Exercise requirements
If a line below contains the word "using", count it. Please give the total and nothing else.

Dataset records
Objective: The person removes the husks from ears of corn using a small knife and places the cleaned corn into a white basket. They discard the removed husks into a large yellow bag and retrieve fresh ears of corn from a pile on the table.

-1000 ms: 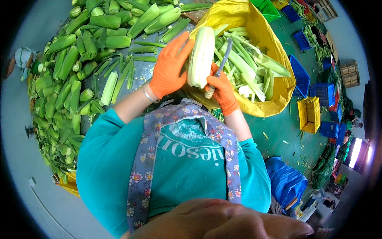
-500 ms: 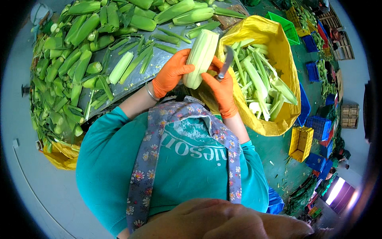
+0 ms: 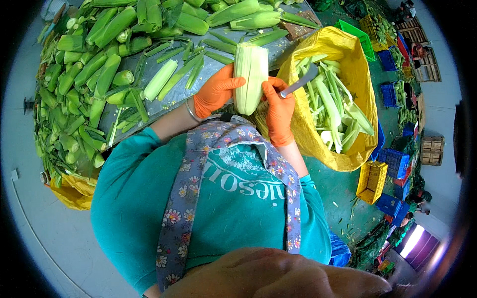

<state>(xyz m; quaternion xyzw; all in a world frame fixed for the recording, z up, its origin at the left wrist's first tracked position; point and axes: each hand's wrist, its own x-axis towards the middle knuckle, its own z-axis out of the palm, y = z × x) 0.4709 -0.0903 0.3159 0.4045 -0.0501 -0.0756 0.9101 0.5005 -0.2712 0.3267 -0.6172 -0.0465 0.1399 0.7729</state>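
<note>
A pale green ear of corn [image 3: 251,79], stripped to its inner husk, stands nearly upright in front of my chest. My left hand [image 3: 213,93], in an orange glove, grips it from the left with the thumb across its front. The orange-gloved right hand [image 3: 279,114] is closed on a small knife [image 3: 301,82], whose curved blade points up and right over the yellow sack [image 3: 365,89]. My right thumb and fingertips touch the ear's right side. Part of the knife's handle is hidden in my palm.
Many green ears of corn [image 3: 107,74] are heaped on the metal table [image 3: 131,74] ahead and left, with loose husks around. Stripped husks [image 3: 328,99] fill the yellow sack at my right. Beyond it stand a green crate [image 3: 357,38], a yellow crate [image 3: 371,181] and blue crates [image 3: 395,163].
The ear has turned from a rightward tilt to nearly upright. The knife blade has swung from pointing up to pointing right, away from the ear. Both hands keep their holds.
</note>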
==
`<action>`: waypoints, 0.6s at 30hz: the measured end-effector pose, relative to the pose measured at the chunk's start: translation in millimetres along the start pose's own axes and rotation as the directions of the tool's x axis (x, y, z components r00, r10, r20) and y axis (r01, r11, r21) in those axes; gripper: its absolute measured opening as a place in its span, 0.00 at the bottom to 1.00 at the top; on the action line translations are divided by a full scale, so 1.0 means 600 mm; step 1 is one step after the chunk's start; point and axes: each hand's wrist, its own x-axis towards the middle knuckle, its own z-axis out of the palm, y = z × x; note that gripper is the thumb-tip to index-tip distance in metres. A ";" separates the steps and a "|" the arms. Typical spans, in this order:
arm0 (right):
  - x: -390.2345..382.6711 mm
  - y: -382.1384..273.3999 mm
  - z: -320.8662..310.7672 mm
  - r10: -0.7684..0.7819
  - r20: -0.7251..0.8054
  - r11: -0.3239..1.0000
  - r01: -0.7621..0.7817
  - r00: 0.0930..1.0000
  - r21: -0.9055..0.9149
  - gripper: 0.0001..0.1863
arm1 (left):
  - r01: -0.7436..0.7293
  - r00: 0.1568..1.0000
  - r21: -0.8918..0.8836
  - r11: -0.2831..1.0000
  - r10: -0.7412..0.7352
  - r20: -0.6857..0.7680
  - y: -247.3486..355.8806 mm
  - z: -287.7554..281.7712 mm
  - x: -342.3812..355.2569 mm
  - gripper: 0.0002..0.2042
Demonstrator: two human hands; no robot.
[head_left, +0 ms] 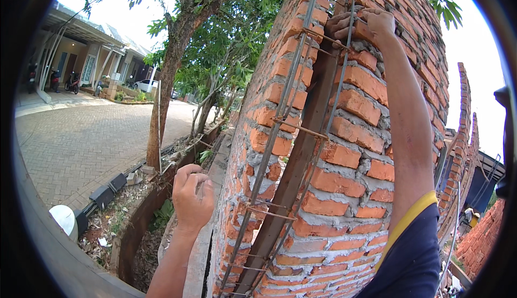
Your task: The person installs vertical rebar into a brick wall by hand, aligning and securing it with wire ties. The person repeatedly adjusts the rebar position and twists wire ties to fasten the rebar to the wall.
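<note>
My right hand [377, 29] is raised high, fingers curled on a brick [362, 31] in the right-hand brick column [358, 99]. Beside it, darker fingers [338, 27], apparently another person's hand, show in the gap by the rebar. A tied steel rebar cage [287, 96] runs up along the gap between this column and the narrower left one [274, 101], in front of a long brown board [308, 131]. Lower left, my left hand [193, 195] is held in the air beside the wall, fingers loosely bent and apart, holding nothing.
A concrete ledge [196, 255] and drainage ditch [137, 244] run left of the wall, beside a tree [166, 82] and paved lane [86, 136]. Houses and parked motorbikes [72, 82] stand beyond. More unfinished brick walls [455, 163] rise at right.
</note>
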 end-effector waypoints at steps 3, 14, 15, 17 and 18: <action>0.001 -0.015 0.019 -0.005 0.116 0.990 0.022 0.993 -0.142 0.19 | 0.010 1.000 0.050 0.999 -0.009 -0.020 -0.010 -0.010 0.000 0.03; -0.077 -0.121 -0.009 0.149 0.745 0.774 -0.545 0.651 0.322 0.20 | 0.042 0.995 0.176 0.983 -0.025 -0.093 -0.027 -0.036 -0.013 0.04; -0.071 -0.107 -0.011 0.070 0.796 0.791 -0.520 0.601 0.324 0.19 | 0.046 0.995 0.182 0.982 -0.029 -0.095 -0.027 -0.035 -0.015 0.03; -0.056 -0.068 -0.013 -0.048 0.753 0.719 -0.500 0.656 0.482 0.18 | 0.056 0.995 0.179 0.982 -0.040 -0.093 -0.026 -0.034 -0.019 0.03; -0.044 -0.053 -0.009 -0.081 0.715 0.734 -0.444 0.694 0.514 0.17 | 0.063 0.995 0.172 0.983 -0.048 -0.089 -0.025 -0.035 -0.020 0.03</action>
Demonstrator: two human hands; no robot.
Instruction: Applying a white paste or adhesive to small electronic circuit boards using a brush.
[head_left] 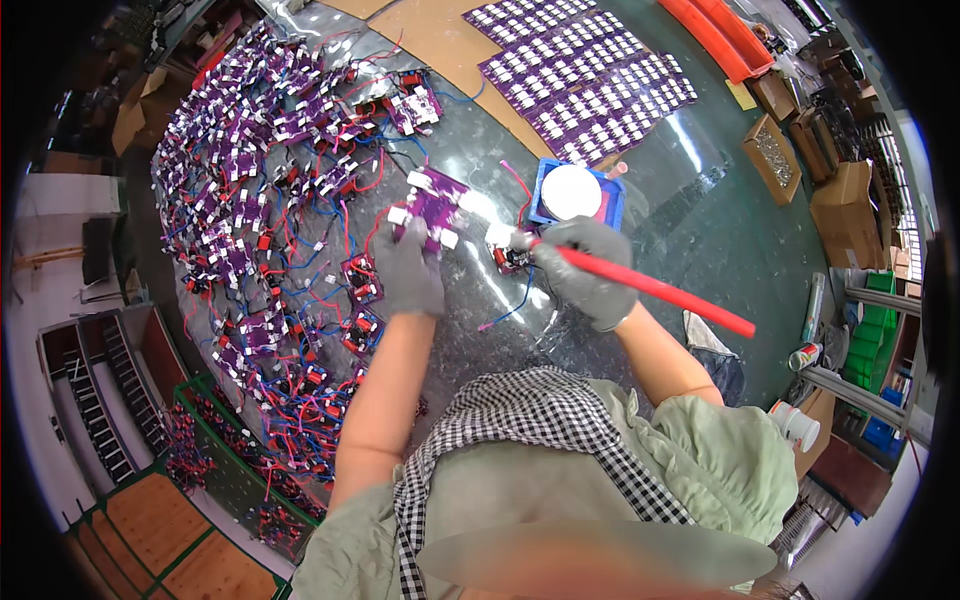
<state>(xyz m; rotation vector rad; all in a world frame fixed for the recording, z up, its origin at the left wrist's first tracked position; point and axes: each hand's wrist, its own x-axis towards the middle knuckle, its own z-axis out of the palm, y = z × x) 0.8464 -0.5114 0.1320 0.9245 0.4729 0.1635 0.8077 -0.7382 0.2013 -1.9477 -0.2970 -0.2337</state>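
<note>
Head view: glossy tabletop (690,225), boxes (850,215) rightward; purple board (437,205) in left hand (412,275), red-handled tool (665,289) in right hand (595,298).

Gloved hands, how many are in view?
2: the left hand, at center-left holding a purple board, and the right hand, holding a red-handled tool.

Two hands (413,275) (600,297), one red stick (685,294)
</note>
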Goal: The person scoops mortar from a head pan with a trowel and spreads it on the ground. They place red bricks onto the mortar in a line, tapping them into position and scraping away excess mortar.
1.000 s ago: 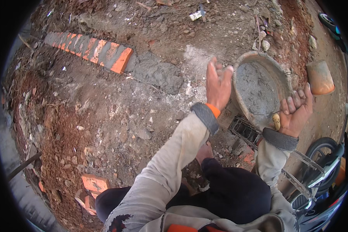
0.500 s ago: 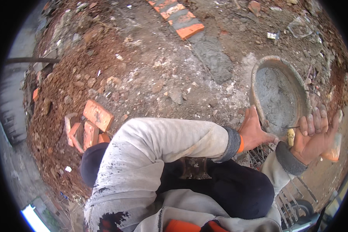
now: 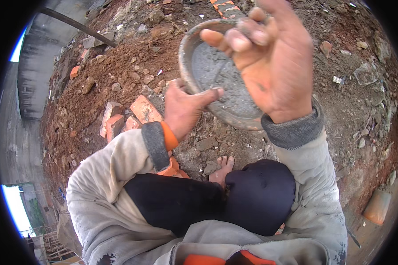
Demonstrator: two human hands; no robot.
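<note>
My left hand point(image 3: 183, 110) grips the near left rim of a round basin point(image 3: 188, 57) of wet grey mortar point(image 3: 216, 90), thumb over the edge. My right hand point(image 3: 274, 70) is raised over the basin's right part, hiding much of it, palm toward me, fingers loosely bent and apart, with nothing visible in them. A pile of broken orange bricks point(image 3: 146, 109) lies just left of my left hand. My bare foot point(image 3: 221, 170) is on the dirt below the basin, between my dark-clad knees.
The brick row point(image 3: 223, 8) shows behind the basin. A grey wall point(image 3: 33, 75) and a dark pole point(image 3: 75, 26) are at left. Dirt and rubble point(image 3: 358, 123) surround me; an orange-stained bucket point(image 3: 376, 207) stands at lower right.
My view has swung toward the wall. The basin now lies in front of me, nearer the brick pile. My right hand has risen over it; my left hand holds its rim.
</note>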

Completed task
2